- Stamford, Connecticut-based Patriot National Bancorp will pay $119 million in cash and stock to buy American Challenger Development Corp., a neobank that had been pursuing a de novo charter with an eye toward becoming a digital-first national bank, the companies said Monday in a joint press release.
- After the merger, which is expected to close during the first quarter of 2022, the combined entity will encompass two business units: a legacy Patriot Bank division operating nine branches in Connecticut and New York and a sizable Small Business Administration (SBA) lending presence, and the American Challenger division centered on the online consumer bank. That unit is expected to unveil a new brand shortly after the deal is complete.
- Under the deal, Felix Scherzer, American Challenger's chairman, would become chairman of the combined entity. Raymond Quinlan, the former chief executive of Sallie Mae who now serves as American Challenger's CEO, would become the combined company's CEO. Patriot Bank Chairman Michael Carrazza will serve as a vice chairman on the combined company's board. Patriot Bank CEO Robert Russell will continue to lead the company's Patriot Bank division after the merger.
Monday’s deal marks an acceleration point in American Challenger's two-year journey. Combining with Patriot will give the company faster access to a banking license. American Challenger applied for federal deposit insurance in November 2020.

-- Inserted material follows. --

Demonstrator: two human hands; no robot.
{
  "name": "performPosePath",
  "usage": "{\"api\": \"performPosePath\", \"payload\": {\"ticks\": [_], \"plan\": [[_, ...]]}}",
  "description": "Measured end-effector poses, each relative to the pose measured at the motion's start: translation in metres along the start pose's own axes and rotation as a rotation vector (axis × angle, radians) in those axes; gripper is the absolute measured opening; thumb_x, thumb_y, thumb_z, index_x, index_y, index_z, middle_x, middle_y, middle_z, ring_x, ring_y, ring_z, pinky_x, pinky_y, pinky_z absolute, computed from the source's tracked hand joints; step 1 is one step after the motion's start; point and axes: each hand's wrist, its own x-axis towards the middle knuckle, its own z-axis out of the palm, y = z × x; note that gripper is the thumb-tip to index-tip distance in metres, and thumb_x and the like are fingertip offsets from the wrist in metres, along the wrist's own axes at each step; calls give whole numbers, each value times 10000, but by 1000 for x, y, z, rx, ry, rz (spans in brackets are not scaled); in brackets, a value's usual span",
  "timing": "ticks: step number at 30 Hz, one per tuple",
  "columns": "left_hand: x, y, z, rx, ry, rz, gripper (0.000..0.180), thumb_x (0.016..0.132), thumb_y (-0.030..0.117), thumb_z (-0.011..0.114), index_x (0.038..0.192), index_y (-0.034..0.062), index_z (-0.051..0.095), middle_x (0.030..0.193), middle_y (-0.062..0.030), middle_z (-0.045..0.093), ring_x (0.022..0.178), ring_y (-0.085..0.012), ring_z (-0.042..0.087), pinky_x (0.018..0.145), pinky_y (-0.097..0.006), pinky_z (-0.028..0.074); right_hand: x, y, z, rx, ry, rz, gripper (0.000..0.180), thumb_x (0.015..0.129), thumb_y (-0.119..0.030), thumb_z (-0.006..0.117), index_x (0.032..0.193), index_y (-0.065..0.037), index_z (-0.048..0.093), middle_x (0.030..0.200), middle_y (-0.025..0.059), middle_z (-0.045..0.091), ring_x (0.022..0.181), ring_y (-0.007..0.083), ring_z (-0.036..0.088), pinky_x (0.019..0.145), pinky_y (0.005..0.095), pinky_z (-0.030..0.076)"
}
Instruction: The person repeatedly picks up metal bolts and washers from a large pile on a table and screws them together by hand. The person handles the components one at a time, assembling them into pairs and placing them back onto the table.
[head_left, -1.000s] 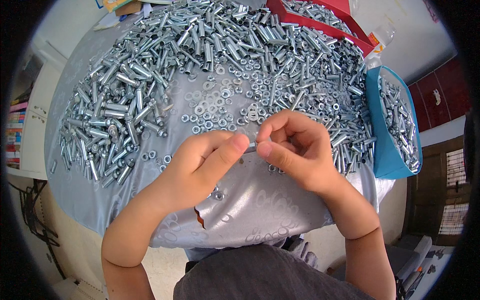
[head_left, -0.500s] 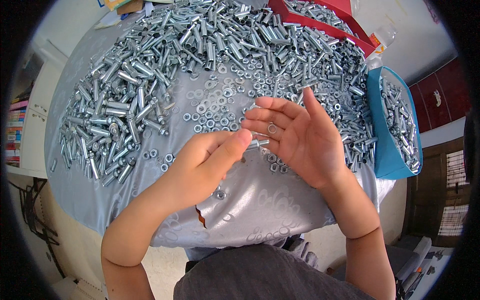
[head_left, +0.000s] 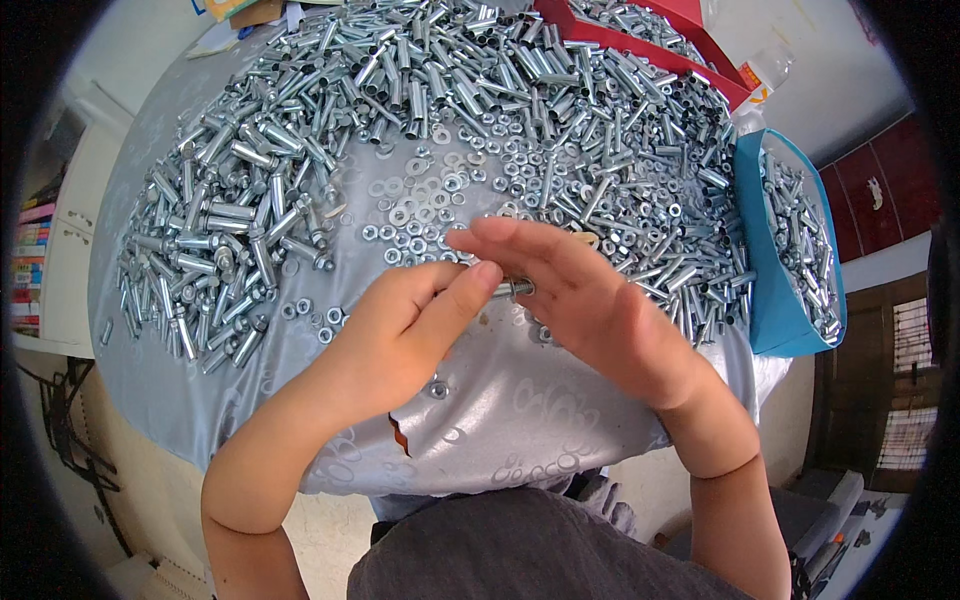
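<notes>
My left hand (head_left: 395,325) is closed around an anchor bolt (head_left: 513,288), its thumb on top. The bolt's threaded end sticks out to the right, toward the other palm. My right hand (head_left: 595,315) is open, its fingers stretched out and its palm turned toward the bolt tip. A small ring seems to sit at that tip, partly shaded by the fingers. Beyond the hands lie loose nuts (head_left: 418,240) and flat washers (head_left: 430,195) on the grey tablecloth (head_left: 540,430).
Assembled anchor bolts (head_left: 235,210) are heaped at the left. Metal sleeves (head_left: 420,75) pile up at the back and loose bolts (head_left: 690,280) at the right. A blue box (head_left: 765,290) and a red box (head_left: 640,52) hold more parts. A plastic bottle (head_left: 770,70) stands behind.
My right hand has rolled its palm toward the left hand and come in against the bolt's tip. The small ring that lay on its fingers now appears at the bolt's end.
</notes>
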Motion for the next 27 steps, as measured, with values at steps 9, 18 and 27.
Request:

Under the tie-up, Patriot will adopt American Challenger’s proprietary software, which will allow customers to connect with employees via video chat, and open accounts and initiate funds in less than a minute. Mortgages can close in as few as 20 days, according to Monday’s press release.
"Customers will benefit from an expanded array of services and a tech-savvy banking experience, while shareholders should benefit from the compelling value that will be created," Carrazza said.
Amid the merger, the companies announced two other transactions. American Challenger said Monday it signed a multiyear agreement to buy $1.75 billion in loans from Sunlight Financial, a platform focused on boosting solar and other clean-energy adoption in U.S. homes.
"As a responsible, full-service digital bank, we will be focused on lending in ways that help communities and the planet, with the intent of investing over half of its assets in support of sustainability, local community, and good health," Scherzer said.
Meanwhile, Patriot said it has entered a recapitalization plan encompassing $890 million. Under the deal, select investors including Oaktree Capital Management and Angelo, Gordon & Co. — which each would gain the right to nominate a director to Patriot’s board — would provide $540 million toward newly issued Patriot stock. Patriot plans to raise the remaining $350 million.
Counting the new shares issued in the recapitalization, former American Challenger shareholders will own roughly 13.8% of the combined entity after the merger closes. Current Patriot shareholders would own about 8.2%. Institutional investors would own 78% of the combined company.
If it appears the deal has many moving parts, mergers and acquisitions are a specialty for Scherzer. Before leading American Challenger, he managed M&A groups at Credit Suisse, Morgan Stanley and Citi, according to his LinkedIn profile.
Patriot, meanwhile, has seen somewhat of a second wind over the past decade. It nearly failed during the 2007-08 financial crisis, but Carrazza led a group that gave it a $50 million capital infusion in October 2010, according to American Banker. Patriot acquired Prime Bank, a fellow Connecticut-based institution, in May 2018. But later that year, the Office of the Comptroller of the Currency (OCC) ordered it to strengthen its board oversight and enhance its loan-loss auditing. The regulator terminated that order in September.
In Monday's release, Carrazza said Patriot’s "team will remain intact and will be complemented by American Challenger’s team and digital platform capabilities."